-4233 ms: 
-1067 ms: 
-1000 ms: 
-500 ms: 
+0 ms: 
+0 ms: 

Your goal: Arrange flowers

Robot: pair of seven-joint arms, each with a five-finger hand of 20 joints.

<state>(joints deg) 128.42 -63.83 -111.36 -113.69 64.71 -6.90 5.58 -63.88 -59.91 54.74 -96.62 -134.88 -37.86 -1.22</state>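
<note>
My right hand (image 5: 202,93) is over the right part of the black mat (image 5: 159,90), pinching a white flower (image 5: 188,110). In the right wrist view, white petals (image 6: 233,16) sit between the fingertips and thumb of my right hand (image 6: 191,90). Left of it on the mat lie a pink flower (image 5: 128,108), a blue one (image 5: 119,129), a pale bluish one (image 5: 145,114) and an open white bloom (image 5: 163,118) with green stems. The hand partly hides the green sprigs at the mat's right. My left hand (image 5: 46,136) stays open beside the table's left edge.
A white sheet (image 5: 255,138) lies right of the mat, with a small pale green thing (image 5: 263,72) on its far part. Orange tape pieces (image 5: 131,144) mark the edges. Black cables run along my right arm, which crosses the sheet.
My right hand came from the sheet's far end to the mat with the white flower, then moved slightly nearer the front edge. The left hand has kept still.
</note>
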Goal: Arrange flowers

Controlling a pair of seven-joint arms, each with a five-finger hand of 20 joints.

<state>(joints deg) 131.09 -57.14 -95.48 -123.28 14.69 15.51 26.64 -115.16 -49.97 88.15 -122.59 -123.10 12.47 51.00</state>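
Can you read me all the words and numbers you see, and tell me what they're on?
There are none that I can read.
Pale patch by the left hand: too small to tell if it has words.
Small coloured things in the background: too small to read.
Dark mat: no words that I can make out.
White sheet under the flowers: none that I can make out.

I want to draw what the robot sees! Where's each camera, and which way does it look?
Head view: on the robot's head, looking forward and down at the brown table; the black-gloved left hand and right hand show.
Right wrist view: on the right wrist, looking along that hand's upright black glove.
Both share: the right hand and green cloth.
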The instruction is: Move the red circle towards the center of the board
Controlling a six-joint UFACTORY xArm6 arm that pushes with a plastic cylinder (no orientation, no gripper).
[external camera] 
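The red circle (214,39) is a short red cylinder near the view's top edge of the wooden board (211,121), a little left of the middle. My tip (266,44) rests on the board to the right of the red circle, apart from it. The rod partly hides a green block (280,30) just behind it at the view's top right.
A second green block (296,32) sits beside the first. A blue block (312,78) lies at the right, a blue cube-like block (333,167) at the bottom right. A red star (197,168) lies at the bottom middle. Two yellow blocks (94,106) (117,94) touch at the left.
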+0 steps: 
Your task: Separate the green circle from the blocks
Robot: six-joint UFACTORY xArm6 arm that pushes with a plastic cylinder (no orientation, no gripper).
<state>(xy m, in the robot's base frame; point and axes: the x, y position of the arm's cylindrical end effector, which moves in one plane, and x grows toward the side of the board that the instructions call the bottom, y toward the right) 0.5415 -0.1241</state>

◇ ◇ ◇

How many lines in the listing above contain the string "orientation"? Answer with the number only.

[Task output]: 2